After the pressure of pulling off a successful presentation was over, we could relax and enjoy our stay. So we hung around the campus, enjoying the sun and wonderful spring day, ate and chatted with conference goers the rest of the day and that evening. It was quite funny to watch the reaction from fellow farmers whom we just met, ask how many acres do we have. Of course, we “only” have a 1/10th of an acre while others had several hundred acres. We could use some!
We also met one fellow who had worked at Le Cordon Bleu Culinary School here in Pasadena and he had heard about our mini farm while he was in So Cal but never had the chance to meet us or visit the farm. He joked that we had to travel 3,000 miles for that to happen. Actually, I was surprised to run into quite a few who had lived in California at one point or another, and some who had been following us online many years ago. One lady said that she started reading LHITC back in 2003! That blows my mind and pretty soon we’ll be celebrating another year online!

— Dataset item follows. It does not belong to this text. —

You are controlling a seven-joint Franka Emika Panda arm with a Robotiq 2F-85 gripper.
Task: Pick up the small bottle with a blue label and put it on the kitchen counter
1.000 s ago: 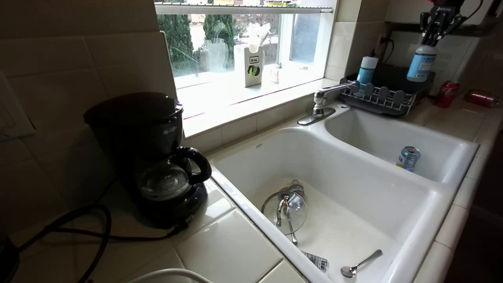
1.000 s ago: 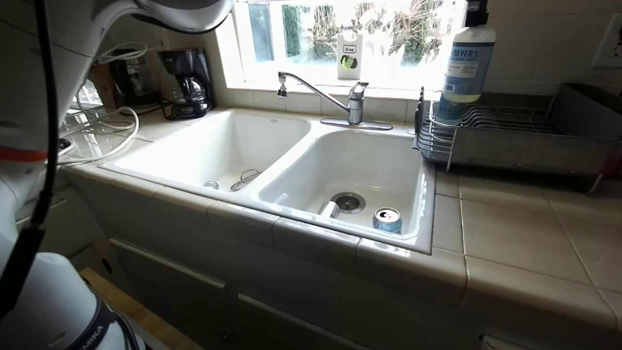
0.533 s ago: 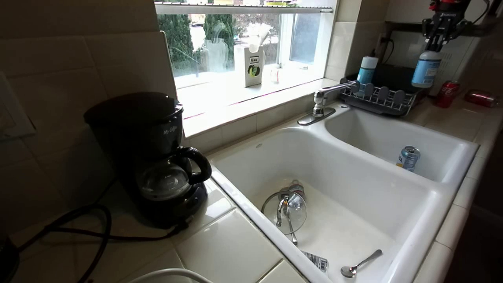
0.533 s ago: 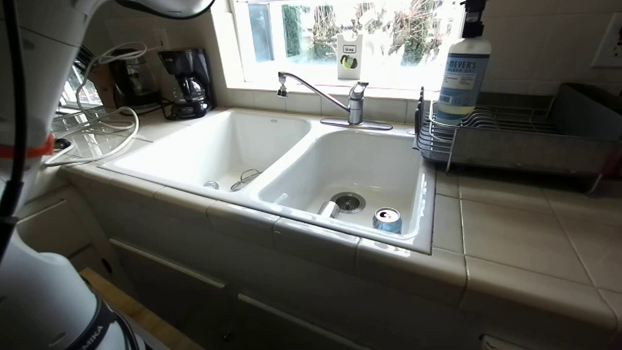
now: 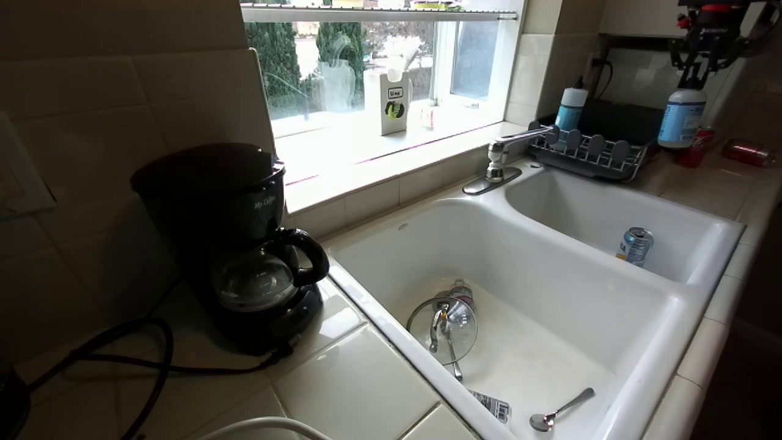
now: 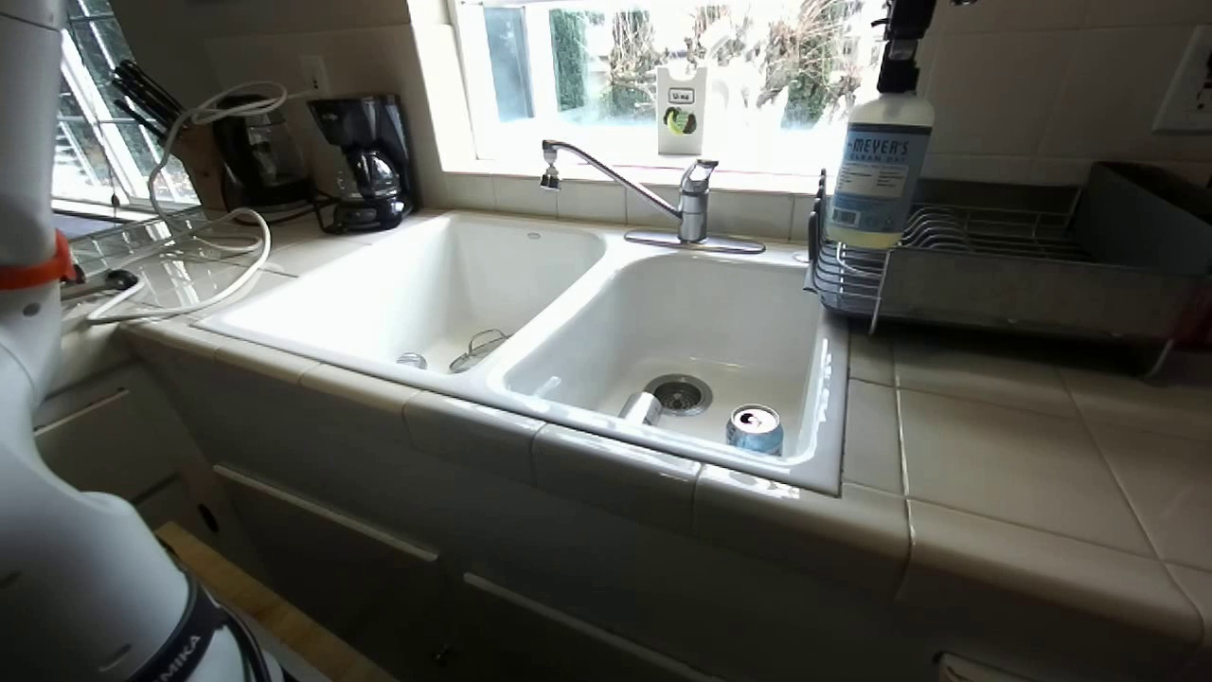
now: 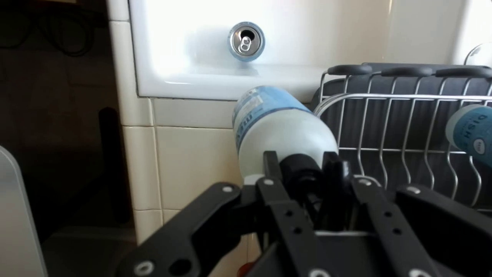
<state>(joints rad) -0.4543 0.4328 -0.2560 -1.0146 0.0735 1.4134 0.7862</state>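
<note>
The bottle with a blue label (image 5: pixel 681 122) hangs upright in the air, also seen in an exterior view (image 6: pixel 876 185) and the wrist view (image 7: pixel 265 102). It has a whitish body and a black pump top. My gripper (image 7: pixel 301 161) is shut on that black top, one finger on each side; it also shows in an exterior view (image 5: pixel 692 84). The pale tiled kitchen counter (image 6: pixel 1023 445) lies lower, right of the sink. In the wrist view the bottle is seen against the counter (image 7: pixel 192 165), between the sink edge and the dish rack. The pump's upper part is hidden by the fingers.
The dish rack (image 6: pixel 1032 284) stands on the counter beside the bottle, with another blue bottle (image 7: pixel 476 130) in it. A red can (image 5: pixel 693 156) stands behind and another (image 5: pixel 748 153) lies down. The white sink (image 6: pixel 663 294) holds a can (image 6: pixel 755 434). The faucet (image 6: pixel 694 204) stands behind.
My gripper and the held bottle have moved lower and away from the window, rightward in one exterior view and leftward in another. The bottle stays gripped and upright.
</note>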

Saturday, nothing was really on the agenda till that evening when an extra special showing of Robert McFalls’ HOMEGROWN screening before the Gala dinner and Michael Pollan’s speech. We were on hand to host a Q&A session after wards. From what I could count (in the dark), over 200-250 people were in attendance and, from the feedback, the movie goers really were touched and inspired by the film.
Throughout the conference, people kept coming up to us, saying that they were so inspired, thanking us for being there and the president of Georgia Organics told us herself (and I quote) that PTF “was the hottest ticket here.” Plus, she really liked HOMEGROWN. Once folks found out that we were showing up, the workshops filled up and they had the highest attendance ever – nearly 1,100. For reals? That was shocking to us but was glad that she was so happy about it. So were we.
On Sunday morning, we attended the first ever Georgia Freedom Garden Gathering held at the wonderful community garden facility there in Decatur, Georgia. The host put on a wonderful brunch and visitors contributed to the potluck and swap table.
We got to meet many of the FGers in person that we just know by their screen name and profile picture and that was a treat. Not only were many of them FGers but they were also LHITC journal readers who, I think, made the trip a very memorable one for us all.
Then Sunday afternoon, it was back in the car and the long 36 hour plus ride home. It seems like if it weren’t for Texas, the trip would have seemed shorter (sorry, Texas!) Lucky for some of us we were able to sleep, nap on the way back, so, when arrived back at the urban homestead, we were ready to get back to work!
Our family would like to thank everyone at the conference for their wonderful, southern hospitality. We wish we could have stayed longer and taken everyone up on their “come on down and visit us” offers – maybe next time? Ya’ll left us with a lasting impression that we will cherish.
We hope that our trip has inspired you to be the change and live the solution.
And now for the photos. Boy, it was hard choosing, but, otherwise, enjoy!
Answering questions during a break during the urban homestead presentation
Farmer D shows all the elements involved in urban homesteading
I field a few questions at the end of the workshop
Agnes Scott College host to the Georgia Organic Conference
Jordanne chats, while I check emails
Farmer D talks with conference goers
The big tent
The chapel and classrooms where our workshop and movie were held
Michael Pollan says hi
After the movie Farmer D takes a few more questions
So do Justin … and I.
Dinner featuring local, slow foods
Chatting with the president of Georgia Organics
We all pose for a picture with Barbara Petit, President of Georgia Organics
Michael Pollan gives his keynote speech after the dinner
Georgia Freedom Gardens gathering
Farmer D talks about why he founded Freedom Gardens
Jordanne chats afterwards
Farmer D mingles
I yap with two Atlanta Freedom Gardeners
Justin hangs out with Freedom Gardener who likes to forage
Having loads of fun with “QuietStorm81”
Sure gonna miss their southern hospitality!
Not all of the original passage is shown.